◆ **EXERCISE**
The records that follow are to be printed exactly, with no images.

(Items from a data source)
# # #
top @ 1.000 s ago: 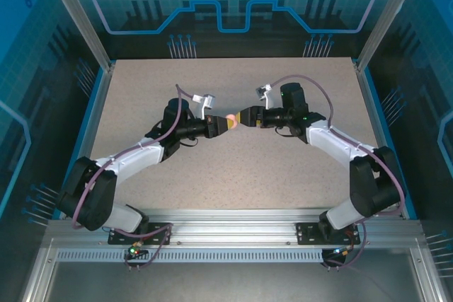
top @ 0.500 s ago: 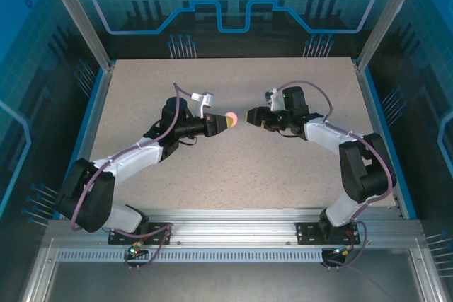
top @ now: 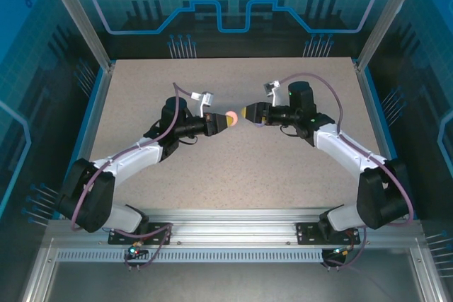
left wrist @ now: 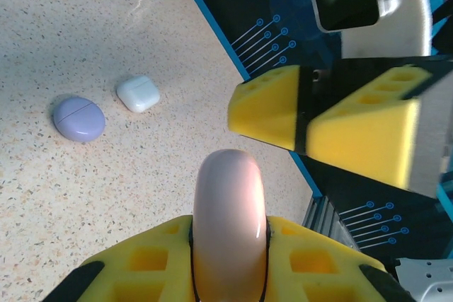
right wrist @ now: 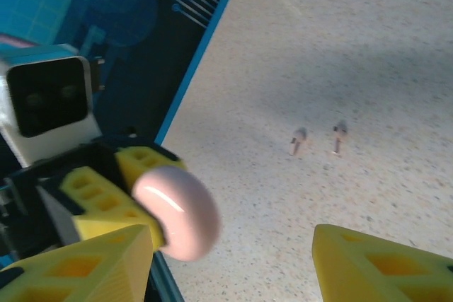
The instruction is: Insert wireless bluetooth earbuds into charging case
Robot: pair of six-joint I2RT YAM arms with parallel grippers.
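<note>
Speckled beige table (top: 283, 167), blue-lit walls around it. Two tiny earbuds (right wrist: 299, 141) lie side by side on it in the right wrist view, perhaps pale pink, though they are too blurred to be sure. Over the table's middle, the left gripper (top: 225, 122) clamps the pink case (top: 231, 117) edge-on. At the case's 3 o'clock, just apart, the right gripper (top: 247, 113) faces it with jaws spread and empty. At its 10 o'clock in the left wrist view, a purple case (left wrist: 79, 119) and a white case (left wrist: 138, 94) rest closed.

Three charging cases by my count: one pink case (left wrist: 228, 224), one purple case (left wrist: 78, 119), one white case (left wrist: 138, 94). Two tiny pale earbuds right of centre in the right wrist view: left-hand earbud (right wrist: 298, 141), right-hand earbud (right wrist: 339, 136).
</note>
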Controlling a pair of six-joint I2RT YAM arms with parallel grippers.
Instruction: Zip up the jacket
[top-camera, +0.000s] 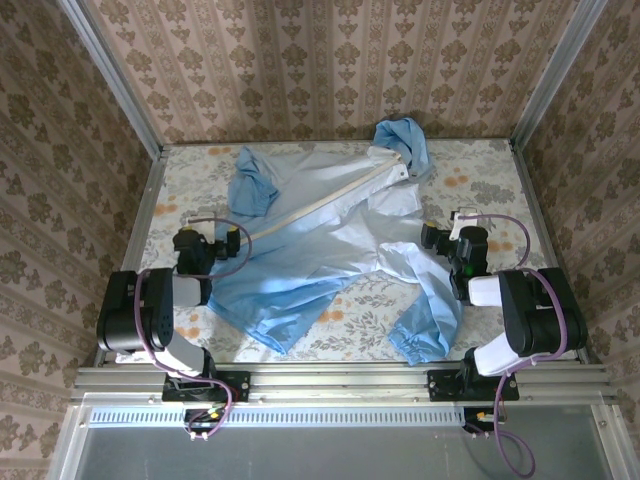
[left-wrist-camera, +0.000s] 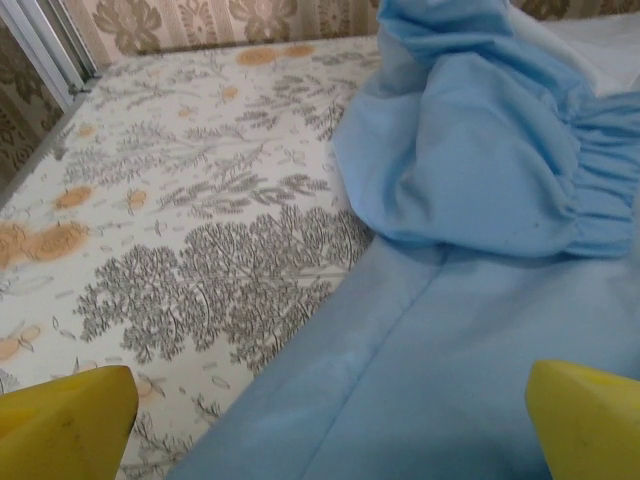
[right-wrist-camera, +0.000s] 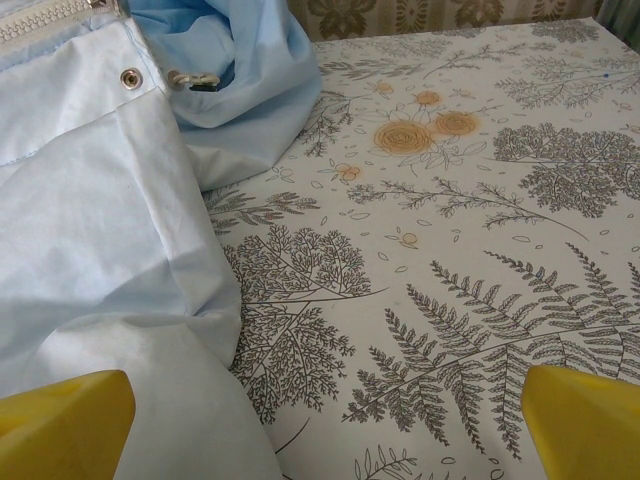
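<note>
Two grippers: left gripper (top-camera: 215, 243) and right gripper (top-camera: 440, 240) both gaped wide, nothing held.
Jacket (top-camera: 320, 250): lay spread on the table (top-camera: 490, 170) between them, with the left gripper over its edge and the right one at the other side.
Zipper (top-camera: 320, 205): ran diagonally toward the far end; I couldn't make out the slider.
Risk one: thin cloth could bunch under a pinch — teeth would misalign and the slider would jam.
Risk two: a pull with the bottom end unanchored would drag the whole garment along.

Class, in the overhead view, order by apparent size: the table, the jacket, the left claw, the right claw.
1. table
2. jacket
3. left claw and right claw, too alike to rank
</note>
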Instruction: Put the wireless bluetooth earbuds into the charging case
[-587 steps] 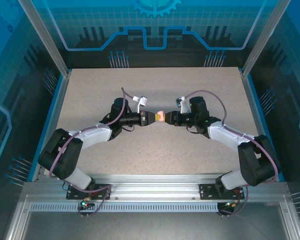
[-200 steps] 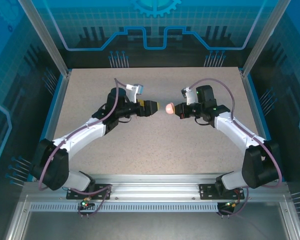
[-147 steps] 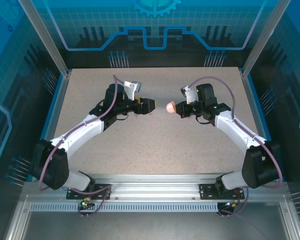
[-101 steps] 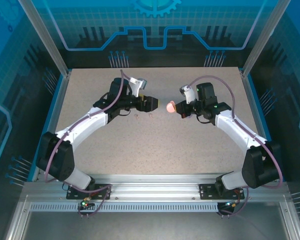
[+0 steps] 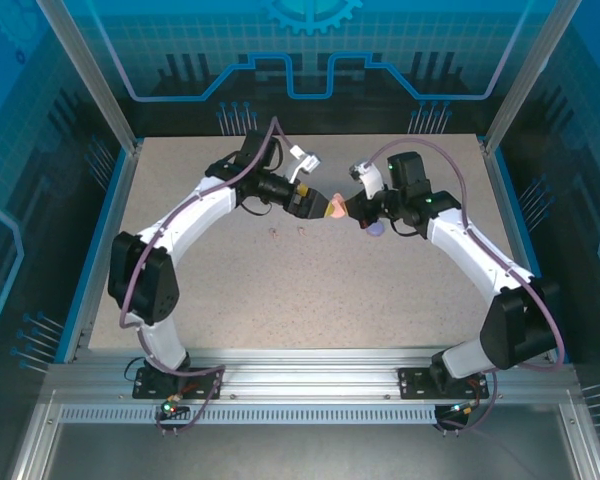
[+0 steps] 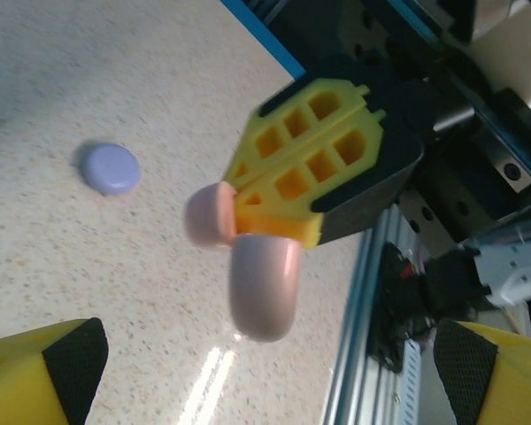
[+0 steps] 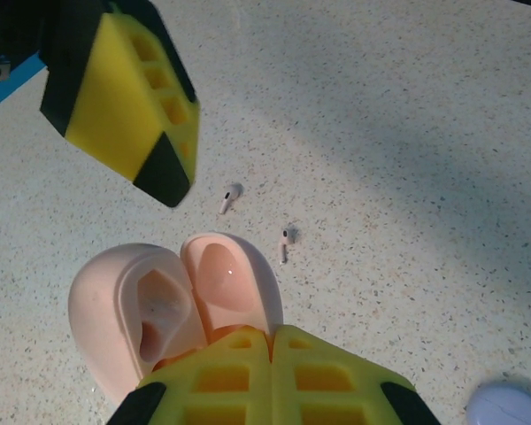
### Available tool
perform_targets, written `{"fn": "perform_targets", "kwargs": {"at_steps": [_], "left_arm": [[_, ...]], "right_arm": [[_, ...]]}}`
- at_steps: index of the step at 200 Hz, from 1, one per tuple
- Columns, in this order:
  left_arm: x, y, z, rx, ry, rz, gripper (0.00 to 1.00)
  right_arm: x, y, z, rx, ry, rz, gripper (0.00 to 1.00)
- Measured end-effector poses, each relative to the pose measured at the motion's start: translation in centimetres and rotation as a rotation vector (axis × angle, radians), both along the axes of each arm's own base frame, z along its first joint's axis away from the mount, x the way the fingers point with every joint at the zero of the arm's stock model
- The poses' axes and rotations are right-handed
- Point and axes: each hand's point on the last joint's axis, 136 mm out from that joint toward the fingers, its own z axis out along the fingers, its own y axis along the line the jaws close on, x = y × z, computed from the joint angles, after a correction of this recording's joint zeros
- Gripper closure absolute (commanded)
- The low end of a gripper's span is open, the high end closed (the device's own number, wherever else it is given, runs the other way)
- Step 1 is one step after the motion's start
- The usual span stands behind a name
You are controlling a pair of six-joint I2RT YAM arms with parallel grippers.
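Note:
An open pale pink charging case (image 7: 221, 283) hangs above the table, its lid and body spread apart, with my right gripper (image 7: 273, 341) shut on its hinge end. In the top view the case (image 5: 335, 210) sits between both grippers. My left gripper (image 5: 315, 203) is right beside it, open; its fingers (image 6: 49, 372) stand wide at the frame's lower corners, and the case (image 6: 264, 283) hangs between and beyond them, untouched. Two pale pink earbuds (image 7: 228, 197) (image 7: 285, 243) lie loose on the table, below and left of the case (image 5: 273, 232) (image 5: 301, 231).
A shut pale purple round case (image 5: 377, 230) lies on the table just under my right gripper, also seen in the left wrist view (image 6: 111, 168) and at the right wrist view's corner (image 7: 509, 407). Blue-edged frame rails border the speckled tabletop (image 5: 310, 290).
My left arm has swung back and to the right, bringing its open gripper close to the pink case. The right gripper shifted slightly left, uncovering the purple case. The earbuds lie still.

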Motion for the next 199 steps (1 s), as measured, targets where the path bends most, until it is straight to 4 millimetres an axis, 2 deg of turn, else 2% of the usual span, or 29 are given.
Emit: {"fn": "perform_targets", "kwargs": {"at_steps": [32, 67, 152, 199], "left_arm": [[-1.4, 0.0, -1.6, 0.013, 0.087, -0.060, 0.15], [-1.9, 0.0, -2.4, 0.014, 0.122, -0.084, 0.23], [-1.7, -0.2, -2.4, 0.003, 0.124, -0.085, 0.38], [-1.7, -0.2, -2.4, 0.003, 0.124, -0.085, 0.42]], "right_arm": [[-0.5, 0.6, -0.2, -0.023, 0.008, 0.031, 1.00], [-0.6, 0.9, 0.2, -0.036, 0.000, 0.041, 1.00], [-1.1, 2.0, -0.5, -0.054, 0.014, 0.072, 1.00], [-1.1, 2.1, -0.7, -0.057, 0.019, 0.074, 1.00]]}}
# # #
◆ **RESPONSE TO THE TASK**
top @ 1.000 s ago: 
top @ 0.500 s ago: 
top @ now: 
left wrist @ now: 
right wrist @ now: 
The instruction is: Insert wireless bluetooth earbuds into charging case
Robot: pair of six-joint I2RT YAM arms with parallel grippers.
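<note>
Speckled beige table (top: 283, 167), blue-lit walls around it. Two tiny earbuds (right wrist: 299, 141) lie side by side on it in the right wrist view, perhaps pale pink, though they are too blurred to be sure. Over the table's middle, the left gripper (top: 225, 122) clamps the pink case (top: 231, 117) edge-on. At the case's 3 o'clock, just apart, the right gripper (top: 247, 113) faces it with jaws spread and empty. At its 10 o'clock in the left wrist view, a purple case (left wrist: 79, 119) and a white case (left wrist: 138, 94) rest closed.

Three charging cases by my count: one pink case (left wrist: 228, 224), one purple case (left wrist: 78, 119), one white case (left wrist: 138, 94). Two tiny pale earbuds right of centre in the right wrist view: left-hand earbud (right wrist: 298, 141), right-hand earbud (right wrist: 339, 136).
</note>
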Controlling a pair of six-joint I2RT YAM arms with parallel grippers.
Instruction: Zip up the jacket
[top-camera, +0.000s] 
[left-wrist-camera, +0.000s] 
[right-wrist-camera, +0.000s] 
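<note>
Two grippers: left gripper (top-camera: 215, 243) and right gripper (top-camera: 440, 240) both gaped wide, nothing held.
Jacket (top-camera: 320, 250): lay spread on the table (top-camera: 490, 170) between them, with the left gripper over its edge and the right one at the other side.
Zipper (top-camera: 320, 205): ran diagonally toward the far end; I couldn't make out the slider.
Risk one: thin cloth could bunch under a pinch — teeth would misalign and the slider would jam.
Risk two: a pull with the bottom end unanchored would drag the whole garment along.

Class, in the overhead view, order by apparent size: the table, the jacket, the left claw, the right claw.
1. table
2. jacket
3. left claw and right claw, too alike to rank
</note>
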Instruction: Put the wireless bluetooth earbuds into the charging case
[-587 steps] 
[-200 steps] 
[-147 steps] 
[-101 steps] 
[+0 steps] 
[+0 steps] 
[+0 steps] 
### Available tool
perform_targets, written `{"fn": "perform_targets", "kwargs": {"at_steps": [_], "left_arm": [[_, ...]], "right_arm": [[_, ...]]}}`
- at_steps: index of the step at 200 Hz, from 1, one per tuple
- Columns, in this order:
  left_arm: x, y, z, rx, ry, rz, gripper (0.00 to 1.00)
  right_arm: x, y, z, rx, ry, rz, gripper (0.00 to 1.00)
- Measured end-effector poses, each relative to the pose measured at the motion's start: translation in centimetres and rotation as a rotation vector (axis × angle, radians), both along the axes of each arm's own base frame, z along its first joint's axis away from the mount, x the way the fingers point with every joint at the zero of the arm's stock model
- The poses' axes and rotations are right-handed
- Point and axes: each hand's point on the last joint's axis, 136 mm out from that joint toward the fingers, its own z axis out along the fingers, its own y axis along the line the jaws close on, x = y × z, computed from the joint angles, after a correction of this recording's joint zeros
- Gripper closure absolute (commanded)
- The low end of a gripper's span is open, the high end closed (the device's own number, wherever else it is given, runs the other way)
- Step 1 is one step after the motion's start
- The usual span stands behind a name
You are controlling a pair of six-joint I2RT YAM arms with parallel grippers.
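Note:
An open pale pink charging case (image 7: 221, 283) hangs above the table, its lid and body spread apart, with my right gripper (image 7: 273, 341) shut on its hinge end. In the top view the case (image 5: 335, 210) sits between both grippers. My left gripper (image 5: 315, 203) is right beside it, open; its fingers (image 6: 49, 372) stand wide at the frame's lower corners, and the case (image 6: 264, 283) hangs between and beyond them, untouched. Two pale pink earbuds (image 7: 228, 197) (image 7: 285, 243) lie loose on the table, below and left of the case (image 5: 273, 232) (image 5: 301, 231).
A shut pale purple round case (image 5: 377, 230) lies on the table just under my right gripper, also seen in the left wrist view (image 6: 111, 168) and at the right wrist view's corner (image 7: 509, 407). Blue-edged frame rails border the speckled tabletop (image 5: 310, 290).
My left arm has swung back and to the right, bringing its open gripper close to the pink case. The right gripper shifted slightly left, uncovering the purple case. The earbuds lie still.
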
Motion for the next 199 steps (1 s), as measured, targets where the path bends most, until it is straight to 4 millimetres an axis, 2 deg of turn, else 2% of the usual span, or 29 are given.
Emit: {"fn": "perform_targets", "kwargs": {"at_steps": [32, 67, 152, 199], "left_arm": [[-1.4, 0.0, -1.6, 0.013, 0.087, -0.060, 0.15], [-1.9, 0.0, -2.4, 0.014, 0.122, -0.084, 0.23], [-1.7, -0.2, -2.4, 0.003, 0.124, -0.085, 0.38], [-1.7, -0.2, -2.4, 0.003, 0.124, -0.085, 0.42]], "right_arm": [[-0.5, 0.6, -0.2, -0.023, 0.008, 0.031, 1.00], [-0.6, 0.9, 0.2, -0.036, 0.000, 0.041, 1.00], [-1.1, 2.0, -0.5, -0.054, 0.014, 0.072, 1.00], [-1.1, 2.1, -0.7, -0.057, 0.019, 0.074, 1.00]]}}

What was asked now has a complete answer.